People around West Virginia and the nation honored the life and legacy of Martin Luther King Jr. by making Monday’s federal holiday a day to give back.
King once said, “Life’s most persistent and urgent question is: ‘What are you doing for others?” Samantha Jo Warfield with the Corporation for National and Community Service said each year, thousands of people around the state volunteer.
“When we stand shoulder to shoulder with our fellow Americans, we gain perspective on the lives we share with others as we use our time and our talents to build a stronger nation,” Warfield sad. “And that’s good for ourselves as well.”
Since 1994, Martin Luther King Jr. Day has been a National Day of Service. More information about volunteer opportunities is available online at nationalservice.gov.

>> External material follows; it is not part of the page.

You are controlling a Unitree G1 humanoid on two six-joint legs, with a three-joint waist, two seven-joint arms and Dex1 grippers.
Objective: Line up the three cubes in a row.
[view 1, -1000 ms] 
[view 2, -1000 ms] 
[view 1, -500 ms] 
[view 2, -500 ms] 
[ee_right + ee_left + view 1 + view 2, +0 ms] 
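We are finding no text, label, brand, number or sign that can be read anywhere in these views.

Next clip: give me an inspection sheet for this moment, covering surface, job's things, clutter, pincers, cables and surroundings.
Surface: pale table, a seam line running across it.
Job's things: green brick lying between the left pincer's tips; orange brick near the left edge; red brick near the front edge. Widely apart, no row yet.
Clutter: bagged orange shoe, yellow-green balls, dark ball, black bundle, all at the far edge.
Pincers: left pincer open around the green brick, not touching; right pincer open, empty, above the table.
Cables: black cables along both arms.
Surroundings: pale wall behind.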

Warfield said service can spark citizen action, bridge divides and move the country closer to King’s vision of a community working together to solve social problems. And, she added, those who are unable to attend a volunteer event today can always find other ways to give back.
“Perhaps you donate money, perhaps you engage in a conversation with a young person. Perhaps you pledge to volunteer once a month for the rest of the year, or you decide to become a mentor at your local school,” she said. “There are many, many ways to get involved.”
According to Nationalservice.gov, many state residents help their neighbors by working with AmeriCorps VISTA, Senior Corps and Volunteer West Virginia.